> [Record set]

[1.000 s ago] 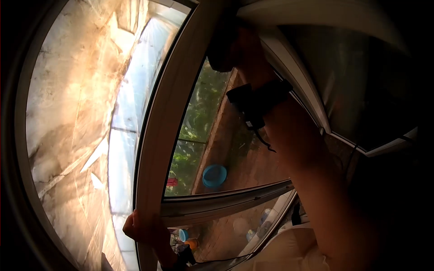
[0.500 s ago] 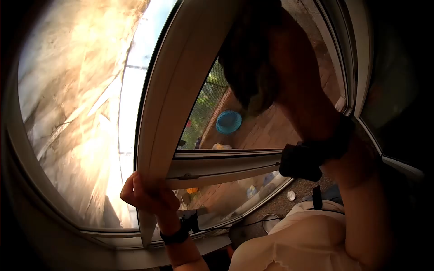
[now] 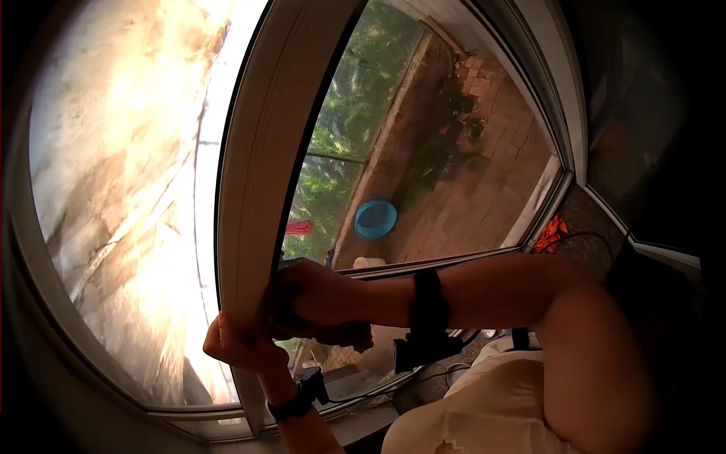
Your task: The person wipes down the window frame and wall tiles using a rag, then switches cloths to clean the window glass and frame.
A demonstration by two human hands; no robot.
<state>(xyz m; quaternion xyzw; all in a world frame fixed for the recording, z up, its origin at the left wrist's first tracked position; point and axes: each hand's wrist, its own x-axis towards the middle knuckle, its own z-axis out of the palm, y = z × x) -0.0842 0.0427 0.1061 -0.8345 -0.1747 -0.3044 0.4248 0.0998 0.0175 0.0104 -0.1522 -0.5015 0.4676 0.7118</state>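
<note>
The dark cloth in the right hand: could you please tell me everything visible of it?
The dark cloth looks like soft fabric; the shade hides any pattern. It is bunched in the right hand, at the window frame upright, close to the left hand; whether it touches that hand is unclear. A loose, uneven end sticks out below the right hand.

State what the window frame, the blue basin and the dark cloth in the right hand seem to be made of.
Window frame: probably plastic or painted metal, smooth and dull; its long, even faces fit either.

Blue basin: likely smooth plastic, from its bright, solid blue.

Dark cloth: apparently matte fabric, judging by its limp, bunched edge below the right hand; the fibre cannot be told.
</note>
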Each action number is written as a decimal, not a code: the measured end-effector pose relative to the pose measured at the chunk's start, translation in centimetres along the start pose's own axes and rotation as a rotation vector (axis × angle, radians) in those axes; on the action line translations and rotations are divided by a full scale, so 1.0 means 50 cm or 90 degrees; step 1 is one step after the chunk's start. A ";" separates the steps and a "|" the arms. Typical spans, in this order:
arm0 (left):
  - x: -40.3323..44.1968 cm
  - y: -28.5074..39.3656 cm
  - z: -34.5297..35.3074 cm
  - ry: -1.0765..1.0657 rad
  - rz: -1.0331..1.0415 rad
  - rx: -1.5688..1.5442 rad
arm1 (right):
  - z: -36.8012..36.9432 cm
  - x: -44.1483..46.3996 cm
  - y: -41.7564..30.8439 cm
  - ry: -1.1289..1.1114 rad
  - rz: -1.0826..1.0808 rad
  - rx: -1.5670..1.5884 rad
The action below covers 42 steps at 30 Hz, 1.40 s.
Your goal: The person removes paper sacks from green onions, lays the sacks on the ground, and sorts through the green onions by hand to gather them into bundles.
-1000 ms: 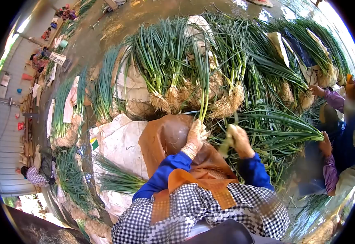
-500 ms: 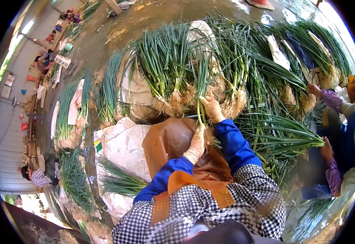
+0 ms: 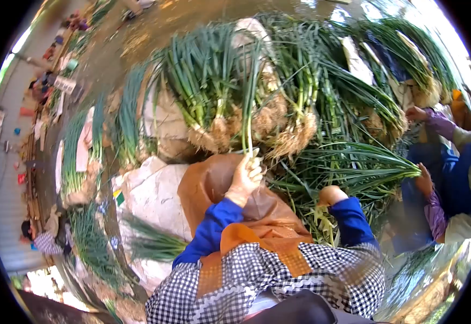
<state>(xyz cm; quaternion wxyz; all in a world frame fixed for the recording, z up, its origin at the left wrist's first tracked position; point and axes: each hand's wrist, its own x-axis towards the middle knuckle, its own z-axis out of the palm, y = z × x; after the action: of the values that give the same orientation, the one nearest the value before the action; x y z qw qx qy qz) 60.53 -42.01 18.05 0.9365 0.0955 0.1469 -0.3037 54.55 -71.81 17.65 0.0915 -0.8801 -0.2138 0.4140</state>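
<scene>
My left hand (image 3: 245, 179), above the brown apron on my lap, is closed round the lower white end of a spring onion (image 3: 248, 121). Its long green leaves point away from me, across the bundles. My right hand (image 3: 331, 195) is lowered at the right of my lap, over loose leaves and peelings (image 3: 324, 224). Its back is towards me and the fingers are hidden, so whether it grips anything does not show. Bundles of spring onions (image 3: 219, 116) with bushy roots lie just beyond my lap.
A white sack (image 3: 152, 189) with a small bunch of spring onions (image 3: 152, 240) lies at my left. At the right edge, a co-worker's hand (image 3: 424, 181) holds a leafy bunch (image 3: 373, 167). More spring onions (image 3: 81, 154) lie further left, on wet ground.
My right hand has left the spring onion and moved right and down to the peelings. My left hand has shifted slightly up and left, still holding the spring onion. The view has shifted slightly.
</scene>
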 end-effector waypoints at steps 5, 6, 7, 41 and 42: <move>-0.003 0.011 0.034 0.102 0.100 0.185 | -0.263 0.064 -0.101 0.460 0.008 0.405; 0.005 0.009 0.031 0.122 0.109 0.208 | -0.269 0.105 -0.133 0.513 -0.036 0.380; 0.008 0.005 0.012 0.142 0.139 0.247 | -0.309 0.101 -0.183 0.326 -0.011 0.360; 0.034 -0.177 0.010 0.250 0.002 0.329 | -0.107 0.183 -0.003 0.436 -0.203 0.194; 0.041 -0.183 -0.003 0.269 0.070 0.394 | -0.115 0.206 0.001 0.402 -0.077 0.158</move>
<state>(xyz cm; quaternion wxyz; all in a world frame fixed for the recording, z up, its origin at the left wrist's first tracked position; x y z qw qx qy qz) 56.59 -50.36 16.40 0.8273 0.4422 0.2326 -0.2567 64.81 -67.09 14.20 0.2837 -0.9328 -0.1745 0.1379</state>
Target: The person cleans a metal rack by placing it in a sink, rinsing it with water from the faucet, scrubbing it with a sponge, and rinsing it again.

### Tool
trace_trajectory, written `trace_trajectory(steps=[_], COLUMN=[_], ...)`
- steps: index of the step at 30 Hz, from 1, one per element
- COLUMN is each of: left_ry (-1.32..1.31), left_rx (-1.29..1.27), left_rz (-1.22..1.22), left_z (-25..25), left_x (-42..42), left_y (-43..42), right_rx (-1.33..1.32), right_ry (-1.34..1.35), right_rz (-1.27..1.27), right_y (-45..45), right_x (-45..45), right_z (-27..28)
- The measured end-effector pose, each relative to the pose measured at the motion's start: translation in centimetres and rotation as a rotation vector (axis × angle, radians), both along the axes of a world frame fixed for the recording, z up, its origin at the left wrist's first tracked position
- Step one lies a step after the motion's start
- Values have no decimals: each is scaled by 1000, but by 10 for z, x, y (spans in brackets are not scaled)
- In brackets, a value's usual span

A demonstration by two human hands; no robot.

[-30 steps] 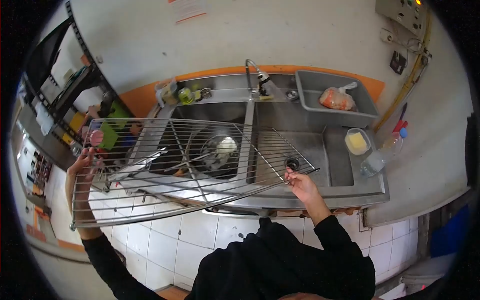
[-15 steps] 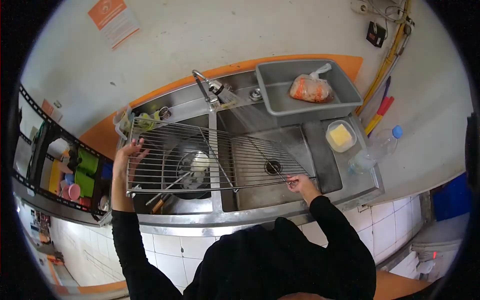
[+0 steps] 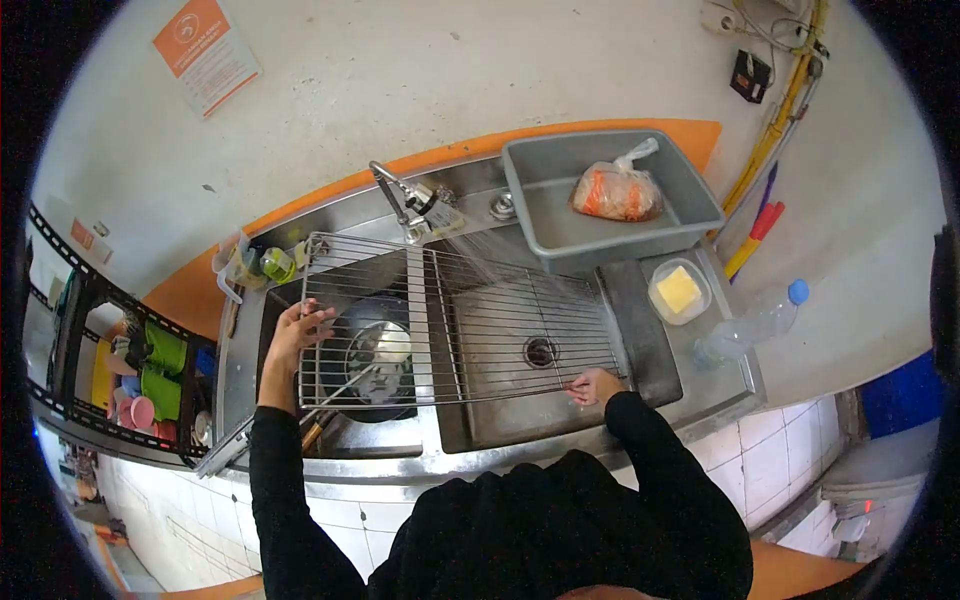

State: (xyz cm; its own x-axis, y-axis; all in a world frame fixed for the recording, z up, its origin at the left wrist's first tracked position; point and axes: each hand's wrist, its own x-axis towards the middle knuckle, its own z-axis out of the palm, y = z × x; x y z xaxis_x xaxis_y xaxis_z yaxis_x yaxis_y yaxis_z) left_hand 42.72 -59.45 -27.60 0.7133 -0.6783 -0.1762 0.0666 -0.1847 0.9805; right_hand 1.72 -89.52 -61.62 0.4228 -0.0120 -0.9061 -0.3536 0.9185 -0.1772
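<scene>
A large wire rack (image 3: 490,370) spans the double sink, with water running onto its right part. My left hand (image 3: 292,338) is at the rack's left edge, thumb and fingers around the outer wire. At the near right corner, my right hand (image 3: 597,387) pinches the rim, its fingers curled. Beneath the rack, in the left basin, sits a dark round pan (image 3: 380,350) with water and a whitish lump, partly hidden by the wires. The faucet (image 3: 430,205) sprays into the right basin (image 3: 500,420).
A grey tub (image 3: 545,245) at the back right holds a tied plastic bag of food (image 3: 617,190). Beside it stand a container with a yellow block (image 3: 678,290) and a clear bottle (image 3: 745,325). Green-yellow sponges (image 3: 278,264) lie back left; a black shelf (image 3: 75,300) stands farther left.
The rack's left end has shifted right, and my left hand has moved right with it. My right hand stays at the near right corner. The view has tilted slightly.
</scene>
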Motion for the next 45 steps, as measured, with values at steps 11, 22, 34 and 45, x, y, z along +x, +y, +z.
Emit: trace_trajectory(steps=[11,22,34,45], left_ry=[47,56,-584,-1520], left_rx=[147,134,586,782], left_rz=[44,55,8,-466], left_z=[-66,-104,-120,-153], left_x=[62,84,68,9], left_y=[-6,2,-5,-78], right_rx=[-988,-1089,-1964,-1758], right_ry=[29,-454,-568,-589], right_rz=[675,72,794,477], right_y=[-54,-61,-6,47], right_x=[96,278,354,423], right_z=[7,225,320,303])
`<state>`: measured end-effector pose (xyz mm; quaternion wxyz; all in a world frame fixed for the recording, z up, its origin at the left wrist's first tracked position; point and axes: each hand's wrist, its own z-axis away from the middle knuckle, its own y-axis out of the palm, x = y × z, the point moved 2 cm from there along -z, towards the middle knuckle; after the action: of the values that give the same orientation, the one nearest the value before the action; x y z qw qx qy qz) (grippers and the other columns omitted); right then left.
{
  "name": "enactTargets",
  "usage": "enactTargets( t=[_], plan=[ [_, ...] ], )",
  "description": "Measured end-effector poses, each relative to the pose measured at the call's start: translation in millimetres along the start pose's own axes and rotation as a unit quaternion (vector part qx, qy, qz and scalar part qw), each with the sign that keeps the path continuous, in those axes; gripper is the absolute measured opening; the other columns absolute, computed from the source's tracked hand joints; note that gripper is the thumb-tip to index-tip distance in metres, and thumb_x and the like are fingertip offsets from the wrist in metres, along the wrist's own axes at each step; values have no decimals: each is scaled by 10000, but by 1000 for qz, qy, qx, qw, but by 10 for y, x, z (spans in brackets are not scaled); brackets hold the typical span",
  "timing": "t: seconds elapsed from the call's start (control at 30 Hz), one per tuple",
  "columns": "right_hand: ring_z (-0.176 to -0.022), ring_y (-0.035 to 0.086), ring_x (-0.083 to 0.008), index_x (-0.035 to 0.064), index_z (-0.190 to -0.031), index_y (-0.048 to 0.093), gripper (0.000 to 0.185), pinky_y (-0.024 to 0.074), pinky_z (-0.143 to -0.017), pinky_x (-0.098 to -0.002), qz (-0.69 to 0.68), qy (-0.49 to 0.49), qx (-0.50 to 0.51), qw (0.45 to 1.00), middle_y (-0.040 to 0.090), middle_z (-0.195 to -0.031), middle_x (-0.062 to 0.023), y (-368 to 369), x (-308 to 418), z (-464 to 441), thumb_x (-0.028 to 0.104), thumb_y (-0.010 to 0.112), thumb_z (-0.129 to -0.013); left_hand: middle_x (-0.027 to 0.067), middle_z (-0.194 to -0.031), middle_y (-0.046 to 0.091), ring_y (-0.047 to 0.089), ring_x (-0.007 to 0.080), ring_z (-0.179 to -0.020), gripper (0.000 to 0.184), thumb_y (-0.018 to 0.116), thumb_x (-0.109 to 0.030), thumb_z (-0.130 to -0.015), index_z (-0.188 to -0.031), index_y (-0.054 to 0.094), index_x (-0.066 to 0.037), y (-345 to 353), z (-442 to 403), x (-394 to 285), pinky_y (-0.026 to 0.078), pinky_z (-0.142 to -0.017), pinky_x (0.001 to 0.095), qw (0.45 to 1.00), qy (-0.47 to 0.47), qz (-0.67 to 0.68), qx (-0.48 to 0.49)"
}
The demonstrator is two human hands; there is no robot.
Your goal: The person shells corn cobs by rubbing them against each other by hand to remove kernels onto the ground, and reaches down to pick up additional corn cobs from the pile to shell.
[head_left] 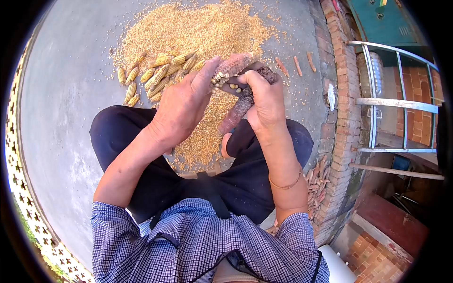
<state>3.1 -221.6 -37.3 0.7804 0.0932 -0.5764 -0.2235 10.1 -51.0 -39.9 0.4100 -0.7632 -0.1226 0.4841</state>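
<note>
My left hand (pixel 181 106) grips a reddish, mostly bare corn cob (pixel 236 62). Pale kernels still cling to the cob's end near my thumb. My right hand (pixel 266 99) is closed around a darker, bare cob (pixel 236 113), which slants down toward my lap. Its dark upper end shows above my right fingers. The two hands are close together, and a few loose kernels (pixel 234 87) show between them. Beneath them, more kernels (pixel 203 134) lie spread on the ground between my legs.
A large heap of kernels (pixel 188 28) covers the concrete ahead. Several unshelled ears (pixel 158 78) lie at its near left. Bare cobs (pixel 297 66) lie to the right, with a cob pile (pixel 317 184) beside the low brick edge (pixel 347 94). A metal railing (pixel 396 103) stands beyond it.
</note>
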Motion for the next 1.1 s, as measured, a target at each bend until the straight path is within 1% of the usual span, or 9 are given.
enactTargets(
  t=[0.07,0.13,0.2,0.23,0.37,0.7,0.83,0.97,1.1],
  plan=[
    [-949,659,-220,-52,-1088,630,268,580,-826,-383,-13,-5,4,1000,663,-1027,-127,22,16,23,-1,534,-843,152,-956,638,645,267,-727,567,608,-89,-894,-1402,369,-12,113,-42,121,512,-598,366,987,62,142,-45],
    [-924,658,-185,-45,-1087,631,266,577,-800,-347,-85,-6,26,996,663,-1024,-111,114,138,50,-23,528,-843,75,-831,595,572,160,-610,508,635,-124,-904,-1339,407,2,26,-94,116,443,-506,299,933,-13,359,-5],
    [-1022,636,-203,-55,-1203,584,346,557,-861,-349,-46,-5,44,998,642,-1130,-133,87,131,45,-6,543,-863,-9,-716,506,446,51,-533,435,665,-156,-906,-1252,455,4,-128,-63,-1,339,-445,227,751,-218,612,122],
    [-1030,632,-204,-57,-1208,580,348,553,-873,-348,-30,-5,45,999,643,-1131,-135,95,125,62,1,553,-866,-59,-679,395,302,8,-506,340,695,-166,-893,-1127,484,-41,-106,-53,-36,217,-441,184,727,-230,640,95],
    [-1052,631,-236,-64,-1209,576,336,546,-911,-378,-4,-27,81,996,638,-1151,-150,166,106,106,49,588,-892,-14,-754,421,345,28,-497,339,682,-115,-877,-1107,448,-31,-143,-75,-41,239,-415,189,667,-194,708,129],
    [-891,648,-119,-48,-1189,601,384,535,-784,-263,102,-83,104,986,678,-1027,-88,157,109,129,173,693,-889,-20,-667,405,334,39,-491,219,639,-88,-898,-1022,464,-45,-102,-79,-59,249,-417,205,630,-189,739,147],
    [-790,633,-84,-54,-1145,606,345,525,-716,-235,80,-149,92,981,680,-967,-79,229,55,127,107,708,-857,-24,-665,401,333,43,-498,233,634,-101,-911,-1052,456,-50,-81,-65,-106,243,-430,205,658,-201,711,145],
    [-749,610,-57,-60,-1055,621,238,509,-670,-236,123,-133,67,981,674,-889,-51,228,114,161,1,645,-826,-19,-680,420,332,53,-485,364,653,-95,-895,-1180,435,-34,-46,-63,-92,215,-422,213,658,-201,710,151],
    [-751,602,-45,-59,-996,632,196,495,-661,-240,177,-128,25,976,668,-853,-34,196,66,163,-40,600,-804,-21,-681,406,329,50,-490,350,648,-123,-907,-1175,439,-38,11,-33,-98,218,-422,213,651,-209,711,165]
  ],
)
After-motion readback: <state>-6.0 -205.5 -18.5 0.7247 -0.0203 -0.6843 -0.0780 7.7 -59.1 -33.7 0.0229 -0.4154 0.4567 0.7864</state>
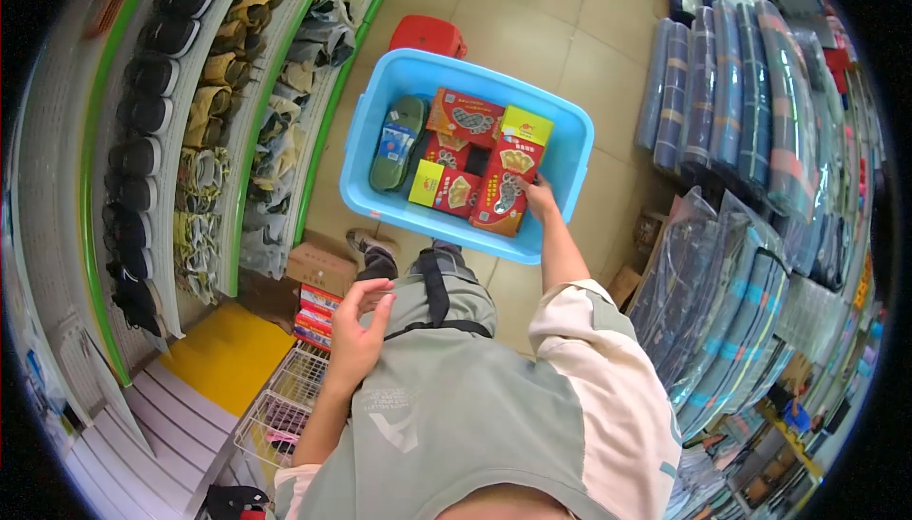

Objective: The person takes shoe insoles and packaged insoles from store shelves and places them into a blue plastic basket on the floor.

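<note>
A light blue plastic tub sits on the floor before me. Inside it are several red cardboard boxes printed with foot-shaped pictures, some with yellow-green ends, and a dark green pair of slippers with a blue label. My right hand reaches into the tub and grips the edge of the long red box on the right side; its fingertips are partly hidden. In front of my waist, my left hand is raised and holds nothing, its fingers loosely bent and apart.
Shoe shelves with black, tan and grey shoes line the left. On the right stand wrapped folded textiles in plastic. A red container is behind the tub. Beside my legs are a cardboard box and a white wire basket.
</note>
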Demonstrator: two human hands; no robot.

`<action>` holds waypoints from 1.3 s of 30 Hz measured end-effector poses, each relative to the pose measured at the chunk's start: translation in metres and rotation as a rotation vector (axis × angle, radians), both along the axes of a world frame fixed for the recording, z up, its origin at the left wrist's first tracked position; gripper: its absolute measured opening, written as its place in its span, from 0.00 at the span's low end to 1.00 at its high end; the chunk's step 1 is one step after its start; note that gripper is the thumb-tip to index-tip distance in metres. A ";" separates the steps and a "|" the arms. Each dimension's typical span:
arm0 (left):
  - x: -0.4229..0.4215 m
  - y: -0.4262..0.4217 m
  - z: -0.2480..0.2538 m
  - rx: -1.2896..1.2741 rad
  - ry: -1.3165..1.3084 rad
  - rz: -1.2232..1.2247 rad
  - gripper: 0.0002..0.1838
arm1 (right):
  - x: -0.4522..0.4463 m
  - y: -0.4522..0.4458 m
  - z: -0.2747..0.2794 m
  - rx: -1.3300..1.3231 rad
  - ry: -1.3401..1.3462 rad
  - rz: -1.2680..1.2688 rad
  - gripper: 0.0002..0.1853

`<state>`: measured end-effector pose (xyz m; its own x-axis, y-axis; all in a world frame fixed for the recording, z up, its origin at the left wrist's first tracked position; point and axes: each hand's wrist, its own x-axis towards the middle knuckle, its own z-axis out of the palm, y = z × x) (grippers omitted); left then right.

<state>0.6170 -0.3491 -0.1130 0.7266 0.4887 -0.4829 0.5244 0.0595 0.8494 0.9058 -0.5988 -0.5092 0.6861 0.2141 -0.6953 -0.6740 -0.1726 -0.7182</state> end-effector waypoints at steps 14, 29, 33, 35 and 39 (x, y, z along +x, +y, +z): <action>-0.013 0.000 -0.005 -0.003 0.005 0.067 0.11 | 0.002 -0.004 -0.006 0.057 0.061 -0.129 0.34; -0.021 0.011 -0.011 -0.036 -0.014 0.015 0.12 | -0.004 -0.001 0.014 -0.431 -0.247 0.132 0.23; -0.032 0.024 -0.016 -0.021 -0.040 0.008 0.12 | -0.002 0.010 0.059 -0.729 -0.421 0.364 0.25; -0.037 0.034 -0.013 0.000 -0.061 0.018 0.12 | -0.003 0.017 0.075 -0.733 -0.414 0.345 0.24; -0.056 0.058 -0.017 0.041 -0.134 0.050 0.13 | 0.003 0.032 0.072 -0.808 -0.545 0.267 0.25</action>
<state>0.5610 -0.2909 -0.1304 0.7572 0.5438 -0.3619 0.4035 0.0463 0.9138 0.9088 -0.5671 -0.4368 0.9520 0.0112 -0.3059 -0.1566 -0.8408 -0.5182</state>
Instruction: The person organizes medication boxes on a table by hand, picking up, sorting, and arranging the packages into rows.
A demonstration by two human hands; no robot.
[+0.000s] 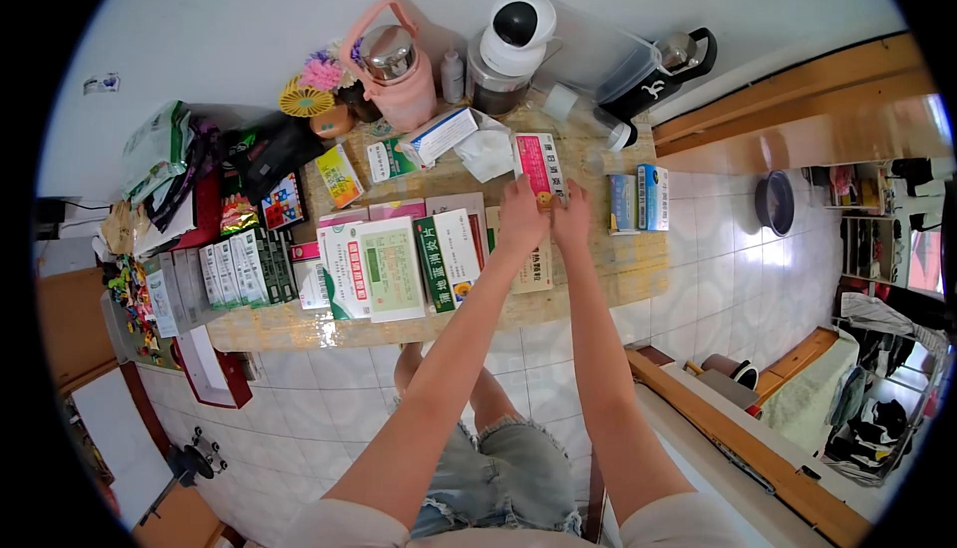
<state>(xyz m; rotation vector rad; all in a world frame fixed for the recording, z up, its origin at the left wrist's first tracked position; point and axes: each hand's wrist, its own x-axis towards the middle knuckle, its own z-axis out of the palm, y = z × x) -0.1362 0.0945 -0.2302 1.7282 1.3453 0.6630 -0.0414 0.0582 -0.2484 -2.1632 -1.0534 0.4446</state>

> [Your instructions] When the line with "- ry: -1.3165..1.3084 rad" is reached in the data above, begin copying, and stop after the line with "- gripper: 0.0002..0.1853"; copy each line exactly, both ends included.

> [Response]
  - ry: -1.3165..1.3084 rad
  - rz: -1.2232..1.2247 rad
  - gripper: 0.0002..0.1838
arm1 (right):
  - x: -0.4522..0.4463 m
  - y: -0.4522..0.4458 m
  - z: -0.2747..0.2794 m
  - rx: -1.3300..1.3231 rad
  - ry: -1.3401..1.3462 rad
  - rz: -1.2680..1.2688 rad
  - gripper: 0.0002..0.1853

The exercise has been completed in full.